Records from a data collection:
—————
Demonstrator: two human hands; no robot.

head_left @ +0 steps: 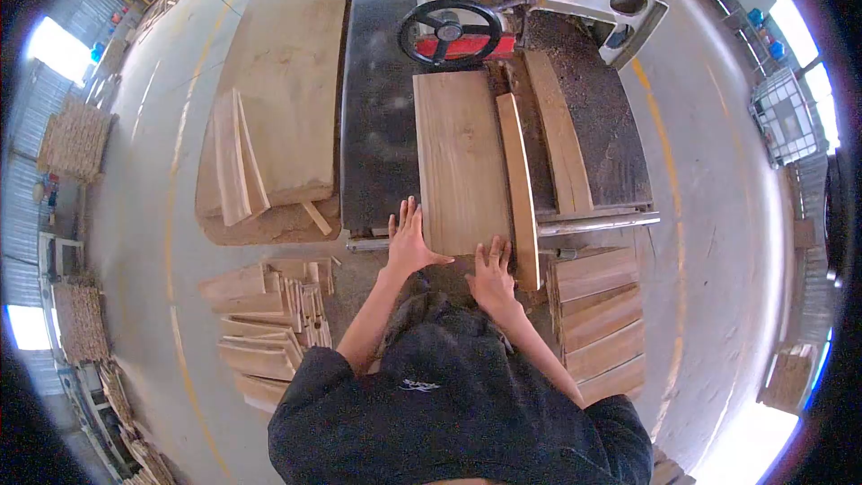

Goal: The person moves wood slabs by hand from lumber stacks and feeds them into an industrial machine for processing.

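Note:
A wide wooden board point(462, 157) lies flat on the dark machine table point(382, 117), its far end close to the black handwheel point(449, 31). At the board's near left corner rests my left hand point(410, 241), fingers spread along the edge and thumb across the near end. My right hand point(493, 274) touches the near right corner with its fingers stretched out over the wood. Along the board's right side stands a narrow wooden strip point(521, 193), apart from my right fingers by a small gap. A thicker wooden bar point(557, 130) lies further right.
A wood-topped side table point(287, 63) on the left carries thin offcuts point(235, 162). Stacked boards point(602, 314) sit at lower right, and piled wood pieces point(269, 323) at lower left. The white machine frame point(620, 4) rises at the back. Sawdust covers the table's right part.

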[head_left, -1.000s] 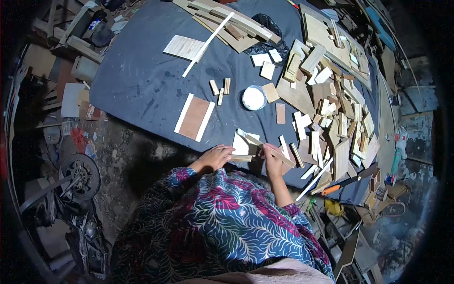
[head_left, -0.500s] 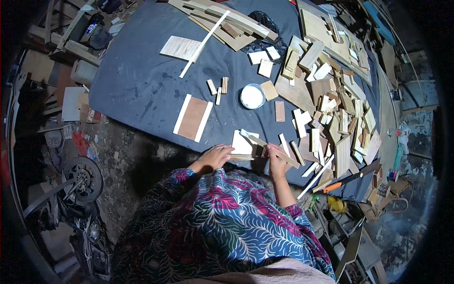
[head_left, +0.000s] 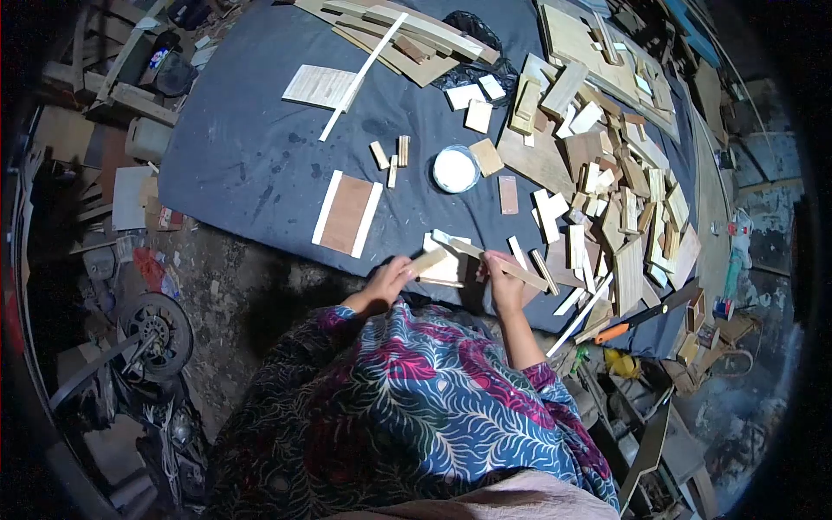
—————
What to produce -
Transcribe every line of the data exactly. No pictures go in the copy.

Answer for the task -
Demonstrator: two human hands; no robot.

head_left @ +0 steps: 

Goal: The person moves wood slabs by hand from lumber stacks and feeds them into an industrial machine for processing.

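Note:
A wide wooden board point(462, 157) lies flat on the dark machine table point(382, 117), its far end close to the black handwheel point(449, 31). At the board's near left corner rests my left hand point(410, 241), fingers spread along the edge and thumb across the near end. My right hand point(493, 274) touches the near right corner with its fingers stretched out over the wood. Along the board's right side stands a narrow wooden strip point(521, 193), apart from my right fingers by a small gap. A thicker wooden bar point(557, 130) lies further right.
A wood-topped side table point(287, 63) on the left carries thin offcuts point(235, 162). Stacked boards point(602, 314) sit at lower right, and piled wood pieces point(269, 323) at lower left. The white machine frame point(620, 4) rises at the back. Sawdust covers the table's right part.
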
[head_left, -1.000s] 
[head_left, -0.500s] 
[head_left, +0.000s] 

The exercise closes with this answer.